> **Activity**: First find the line with "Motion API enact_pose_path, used" in the entries below, then set down exactly every line through the line with "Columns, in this", that line included.

> **Excerpted records**:
====

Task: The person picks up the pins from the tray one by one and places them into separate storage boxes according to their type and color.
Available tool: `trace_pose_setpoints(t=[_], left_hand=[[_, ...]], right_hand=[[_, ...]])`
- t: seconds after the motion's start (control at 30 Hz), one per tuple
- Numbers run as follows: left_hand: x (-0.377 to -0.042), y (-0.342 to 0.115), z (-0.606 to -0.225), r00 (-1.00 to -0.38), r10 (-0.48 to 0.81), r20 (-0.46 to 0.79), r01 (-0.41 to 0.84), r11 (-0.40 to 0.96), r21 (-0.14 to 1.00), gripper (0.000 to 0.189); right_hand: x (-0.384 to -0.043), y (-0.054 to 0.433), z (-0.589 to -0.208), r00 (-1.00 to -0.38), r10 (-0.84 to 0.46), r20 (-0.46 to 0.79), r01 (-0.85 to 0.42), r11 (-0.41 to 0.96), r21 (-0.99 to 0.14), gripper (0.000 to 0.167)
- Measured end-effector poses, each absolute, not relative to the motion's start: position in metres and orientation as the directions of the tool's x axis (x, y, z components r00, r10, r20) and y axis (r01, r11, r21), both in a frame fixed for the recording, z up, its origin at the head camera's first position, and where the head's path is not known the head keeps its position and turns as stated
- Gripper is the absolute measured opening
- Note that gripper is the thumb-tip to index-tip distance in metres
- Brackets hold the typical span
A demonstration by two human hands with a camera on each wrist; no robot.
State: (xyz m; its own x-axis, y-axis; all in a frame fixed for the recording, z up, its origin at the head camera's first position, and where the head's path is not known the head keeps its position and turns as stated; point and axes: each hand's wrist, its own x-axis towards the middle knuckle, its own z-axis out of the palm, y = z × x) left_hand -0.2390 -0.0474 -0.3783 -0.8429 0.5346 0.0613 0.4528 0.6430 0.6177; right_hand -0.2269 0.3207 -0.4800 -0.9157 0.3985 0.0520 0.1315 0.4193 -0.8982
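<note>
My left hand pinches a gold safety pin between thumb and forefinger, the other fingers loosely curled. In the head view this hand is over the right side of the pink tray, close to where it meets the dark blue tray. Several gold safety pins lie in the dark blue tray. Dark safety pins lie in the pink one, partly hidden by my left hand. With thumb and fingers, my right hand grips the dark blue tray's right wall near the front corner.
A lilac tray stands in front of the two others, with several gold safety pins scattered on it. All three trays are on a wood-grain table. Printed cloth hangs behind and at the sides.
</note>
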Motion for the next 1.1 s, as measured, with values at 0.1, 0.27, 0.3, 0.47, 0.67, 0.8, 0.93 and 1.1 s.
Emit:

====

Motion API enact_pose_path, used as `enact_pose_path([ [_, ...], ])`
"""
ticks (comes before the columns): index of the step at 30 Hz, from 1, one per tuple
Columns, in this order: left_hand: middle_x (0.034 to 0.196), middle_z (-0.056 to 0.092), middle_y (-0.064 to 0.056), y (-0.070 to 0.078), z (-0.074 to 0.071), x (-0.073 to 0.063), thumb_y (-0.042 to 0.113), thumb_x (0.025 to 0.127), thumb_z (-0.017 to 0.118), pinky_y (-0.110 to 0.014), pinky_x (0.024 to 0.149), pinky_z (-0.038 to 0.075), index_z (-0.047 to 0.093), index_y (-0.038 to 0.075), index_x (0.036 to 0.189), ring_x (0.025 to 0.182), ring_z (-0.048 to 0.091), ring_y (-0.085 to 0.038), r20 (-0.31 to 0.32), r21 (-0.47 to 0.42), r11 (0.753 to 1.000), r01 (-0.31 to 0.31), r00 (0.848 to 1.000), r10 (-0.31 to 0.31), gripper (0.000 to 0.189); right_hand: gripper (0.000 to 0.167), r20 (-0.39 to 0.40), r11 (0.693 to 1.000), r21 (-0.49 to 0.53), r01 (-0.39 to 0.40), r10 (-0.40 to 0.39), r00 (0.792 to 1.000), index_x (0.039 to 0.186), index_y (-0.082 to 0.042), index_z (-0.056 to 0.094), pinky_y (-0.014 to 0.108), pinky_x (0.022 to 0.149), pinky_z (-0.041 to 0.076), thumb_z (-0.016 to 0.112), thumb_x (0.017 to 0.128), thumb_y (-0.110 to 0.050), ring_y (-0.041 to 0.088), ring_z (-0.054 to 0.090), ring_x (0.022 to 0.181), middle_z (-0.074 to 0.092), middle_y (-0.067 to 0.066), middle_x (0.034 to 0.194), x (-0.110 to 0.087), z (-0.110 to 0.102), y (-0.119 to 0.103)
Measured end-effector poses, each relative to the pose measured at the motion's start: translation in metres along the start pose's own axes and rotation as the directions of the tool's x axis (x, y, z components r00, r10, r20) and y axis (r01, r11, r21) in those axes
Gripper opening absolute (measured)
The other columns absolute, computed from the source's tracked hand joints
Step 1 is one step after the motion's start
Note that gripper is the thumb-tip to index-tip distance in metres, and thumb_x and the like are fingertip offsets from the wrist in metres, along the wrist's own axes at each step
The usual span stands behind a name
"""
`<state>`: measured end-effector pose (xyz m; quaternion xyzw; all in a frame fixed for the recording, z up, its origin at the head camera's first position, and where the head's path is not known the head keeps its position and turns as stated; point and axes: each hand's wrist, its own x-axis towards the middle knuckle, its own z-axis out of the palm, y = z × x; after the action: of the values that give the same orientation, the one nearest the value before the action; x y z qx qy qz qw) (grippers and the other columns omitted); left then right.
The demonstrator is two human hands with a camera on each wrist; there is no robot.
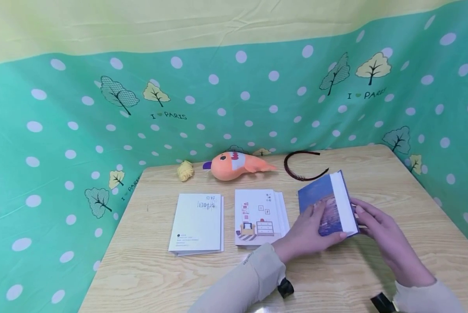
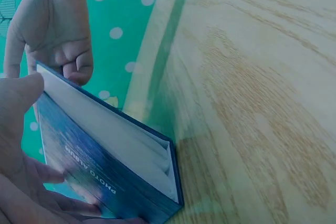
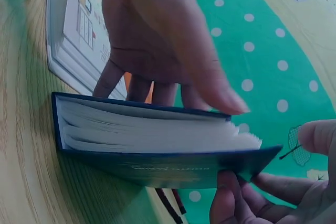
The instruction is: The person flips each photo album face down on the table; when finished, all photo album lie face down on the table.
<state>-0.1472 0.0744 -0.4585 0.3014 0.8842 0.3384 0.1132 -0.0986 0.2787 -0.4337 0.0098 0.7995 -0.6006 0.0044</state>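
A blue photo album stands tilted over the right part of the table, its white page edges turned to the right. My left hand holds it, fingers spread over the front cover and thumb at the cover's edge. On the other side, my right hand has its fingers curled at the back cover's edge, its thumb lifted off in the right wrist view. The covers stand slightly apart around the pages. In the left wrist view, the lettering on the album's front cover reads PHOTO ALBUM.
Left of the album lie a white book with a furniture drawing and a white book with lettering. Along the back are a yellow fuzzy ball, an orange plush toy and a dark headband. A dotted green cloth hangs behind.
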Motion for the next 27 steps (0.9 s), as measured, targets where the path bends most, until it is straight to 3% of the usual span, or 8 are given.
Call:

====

> **Exercise solution**:
Motion API enact_pose_path, used as `enact_pose_path([ [_, ...], ])`
"""
ticks (comes before the columns): index of the step at 30 Hz, from 1, one per tuple
Columns, in this order: left_hand: middle_x (0.034 to 0.196), middle_z (-0.056 to 0.092), middle_y (-0.064 to 0.056), y (-0.070 to 0.078), z (-0.074 to 0.071), x (-0.073 to 0.063), thumb_y (-0.042 to 0.113), thumb_x (0.025 to 0.127), thumb_z (-0.017 to 0.118), pinky_y (-0.110 to 0.014), pinky_x (0.024 to 0.149), pinky_z (-0.038 to 0.075), index_z (-0.047 to 0.093), index_y (-0.038 to 0.075), index_x (0.036 to 0.189), ring_x (0.025 to 0.182), ring_z (-0.048 to 0.091), ring_y (-0.085 to 0.038), r20 (-0.31 to 0.32), r21 (-0.47 to 0.42), r11 (0.753 to 1.000), r01 (-0.31 to 0.31), r00 (0.848 to 1.000), r10 (-0.31 to 0.31), gripper (0.000 to 0.189); right_hand: gripper (0.000 to 0.167), r20 (-0.39 to 0.40), r11 (0.693 to 1.000), r21 (-0.49 to 0.53), r01 (-0.39 to 0.40), r10 (-0.40 to 0.39), r00 (0.792 to 1.000), index_x (0.039 to 0.186), index_y (-0.082 to 0.042), index_z (-0.056 to 0.094), pinky_y (-0.014 to 0.108), pinky_x (0.022 to 0.149), pinky_z (-0.041 to 0.076), thumb_z (-0.016 to 0.112), thumb_x (0.017 to 0.128), thumb_y (-0.110 to 0.050), ring_y (-0.041 to 0.088), ring_z (-0.054 to 0.090), ring_x (0.022 to 0.181), middle_z (-0.074 to 0.092), middle_y (-0.067 to 0.066), middle_x (0.034 to 0.194), x (-0.110 to 0.087), z (-0.110 to 0.102), y (-0.119 to 0.103)

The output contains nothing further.